Рыжик свесил голову; шейка худенькая, точно леса — заболталась головка, будто по ряби к вечеру шевелился поплавок — так, еле-еле… В комнате темнело, рябился день уходящий.
— Все это ни к чему, Рыжик. Вы где-то, а я нигде. О чем говорить? Скажи им всем: пусть оставят меня в покое. «А» говорит Асаркисов тут, «б» бубнит Корней в Москве, и Мальвина кстати тянет со слезой «и-и», Беатриса Ароновна по пальцам пересчитает мне все буквы закона. А я, Рыжик, весь алфавит перечеркнул вдоль и поперек — был закон, и нету его: скапутился, ножками задрыгал и помер. Не скрою, покойничек крепкий был: дрыгая, так меня смазал, что не знаю, Рыжик, когда все ссадины заживут.

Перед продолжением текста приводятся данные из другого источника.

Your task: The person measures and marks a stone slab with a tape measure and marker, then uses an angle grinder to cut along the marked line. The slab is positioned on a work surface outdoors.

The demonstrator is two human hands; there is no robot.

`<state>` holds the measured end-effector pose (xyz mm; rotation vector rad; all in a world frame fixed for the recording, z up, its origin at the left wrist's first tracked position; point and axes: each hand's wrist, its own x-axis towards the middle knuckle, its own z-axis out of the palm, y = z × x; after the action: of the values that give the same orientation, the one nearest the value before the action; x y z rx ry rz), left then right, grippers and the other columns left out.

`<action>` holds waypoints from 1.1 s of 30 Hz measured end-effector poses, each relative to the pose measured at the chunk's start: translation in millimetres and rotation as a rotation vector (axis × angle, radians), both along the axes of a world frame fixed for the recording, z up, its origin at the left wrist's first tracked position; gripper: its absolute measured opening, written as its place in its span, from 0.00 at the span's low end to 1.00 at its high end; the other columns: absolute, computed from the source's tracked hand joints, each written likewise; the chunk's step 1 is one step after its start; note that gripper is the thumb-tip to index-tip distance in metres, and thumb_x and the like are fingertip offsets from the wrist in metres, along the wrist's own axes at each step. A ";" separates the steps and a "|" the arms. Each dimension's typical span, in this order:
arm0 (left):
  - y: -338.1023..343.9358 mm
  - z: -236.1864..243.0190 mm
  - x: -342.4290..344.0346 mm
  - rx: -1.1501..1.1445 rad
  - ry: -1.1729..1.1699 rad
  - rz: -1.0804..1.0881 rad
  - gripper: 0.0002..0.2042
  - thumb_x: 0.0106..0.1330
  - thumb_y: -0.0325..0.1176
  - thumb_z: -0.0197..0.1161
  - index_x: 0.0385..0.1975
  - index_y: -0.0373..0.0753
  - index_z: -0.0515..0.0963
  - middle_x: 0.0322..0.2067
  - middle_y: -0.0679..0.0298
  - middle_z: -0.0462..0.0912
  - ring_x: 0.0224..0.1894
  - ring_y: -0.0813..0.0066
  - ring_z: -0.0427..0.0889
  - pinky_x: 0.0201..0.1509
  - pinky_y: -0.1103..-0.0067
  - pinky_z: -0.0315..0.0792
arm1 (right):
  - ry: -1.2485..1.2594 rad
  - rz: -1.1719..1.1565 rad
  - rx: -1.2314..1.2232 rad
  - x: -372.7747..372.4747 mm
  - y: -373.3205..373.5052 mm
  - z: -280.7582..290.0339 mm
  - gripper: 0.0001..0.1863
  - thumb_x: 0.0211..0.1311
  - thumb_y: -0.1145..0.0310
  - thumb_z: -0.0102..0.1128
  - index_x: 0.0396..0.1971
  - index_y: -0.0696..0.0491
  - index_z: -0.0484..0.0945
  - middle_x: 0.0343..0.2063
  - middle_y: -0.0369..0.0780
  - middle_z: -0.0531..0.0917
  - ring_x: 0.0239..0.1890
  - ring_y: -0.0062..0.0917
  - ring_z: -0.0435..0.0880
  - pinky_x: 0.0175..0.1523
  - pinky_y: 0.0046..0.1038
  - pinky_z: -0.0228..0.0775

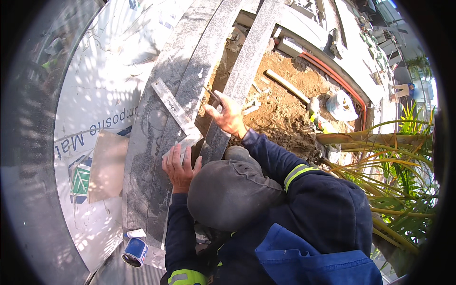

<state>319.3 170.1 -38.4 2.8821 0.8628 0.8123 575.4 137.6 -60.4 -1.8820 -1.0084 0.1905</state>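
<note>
A metal try square [172, 107] lies slantwise across dark grey speckled planks [183, 76]. My left hand [178, 168] grips its thicker end, with the fingers bent over the edge and the thumb beside it. To the right of the blade, my right hand [229, 116] pinches a slim dark stick like a pencil [211, 93], its tip over the plank's right edge. The exact kind of this stick is hard to make out. Below my right hand runs a separate narrow plank [247, 61], with a gap between it and the wider planks.
White printed sheeting [109, 71] covers the left side, with a beige tile [109, 166] on it. A blue roll or can [135, 251] stands lower left. Dug soil [289, 114] holds a pale stick [287, 86], orange pipes [339, 80] and a plastic bag [341, 105]. Palm fronds [394, 190] hang at right.
</note>
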 end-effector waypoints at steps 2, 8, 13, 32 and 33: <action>-22.3 -5.7 -7.0 -0.089 -0.007 -0.211 0.22 0.67 0.38 0.68 0.60 0.45 0.78 0.63 0.58 0.73 0.66 0.61 0.74 0.64 0.60 0.67 | 0.284 -0.177 -0.044 44.5 -8.4 -2.4 0.19 0.64 0.61 0.75 0.43 0.60 0.80 0.31 0.37 0.80 0.34 0.21 0.75 0.40 0.28 0.71; -90.6 -109.1 -20.5 -0.205 -0.049 0.056 0.16 0.73 0.36 0.61 0.60 0.49 0.80 0.57 0.62 0.80 0.60 0.61 0.80 0.57 0.60 0.73 | 0.179 -0.518 -0.123 141.9 -41.9 -53.1 0.21 0.64 0.57 0.71 0.40 0.61 0.78 0.30 0.44 0.84 0.34 0.31 0.83 0.45 0.32 0.75; -88.1 -111.9 -35.7 -0.192 -0.010 0.081 0.15 0.76 0.37 0.58 0.59 0.49 0.80 0.59 0.60 0.79 0.61 0.57 0.81 0.58 0.59 0.73 | 0.264 -0.418 -0.236 144.6 -54.1 -54.7 0.23 0.65 0.56 0.70 0.46 0.62 0.80 0.32 0.47 0.87 0.35 0.33 0.86 0.44 0.34 0.77; -91.1 -95.2 -33.5 -0.524 -0.032 0.138 0.17 0.68 0.36 0.66 0.55 0.41 0.79 0.58 0.54 0.80 0.60 0.49 0.79 0.62 0.58 0.71 | -0.159 -0.120 0.009 85.2 6.3 7.4 0.21 0.64 0.63 0.70 0.51 0.59 0.78 0.36 0.45 0.80 0.33 0.33 0.79 0.41 0.34 0.73; -86.6 -85.1 -39.7 -0.558 -0.012 0.031 0.18 0.67 0.36 0.67 0.55 0.41 0.79 0.58 0.54 0.80 0.60 0.49 0.78 0.62 0.58 0.70 | -0.232 -0.062 0.080 74.1 19.6 17.7 0.22 0.64 0.63 0.70 0.53 0.59 0.78 0.38 0.46 0.81 0.35 0.35 0.81 0.43 0.35 0.75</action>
<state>279.7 83.5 -123.4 2.3771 0.9507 0.4864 649.5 157.3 -42.7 -1.8886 -1.0939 -0.1062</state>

Под рябью окончательно скрылся поплавок — стиснул Рыжик ладошки, а ладошки мокрели — ушла головка в плечи, плечи будто в живот, дальше некуда: скрючился.
— И может — и не заживут. И не надо: пусть ноют ссадины, пусть покою не дают до гроба. Но алфавита не хочу. Довольно. Был я ученик прилежный, назубок знал все буквы — в Париже штудировал, в Женеве зубрил и… Вот сломал себе зубы… Пусть оставят беззубого в покое. На что вам шамкающий? Вам — ведь вы-то уверены, что все зубы у вас на месте, убеждены, что разгрызете орешек московский. А орешек-то здоровый, ядреный, правда? Номер неожиданный, все расчеты опрокинул?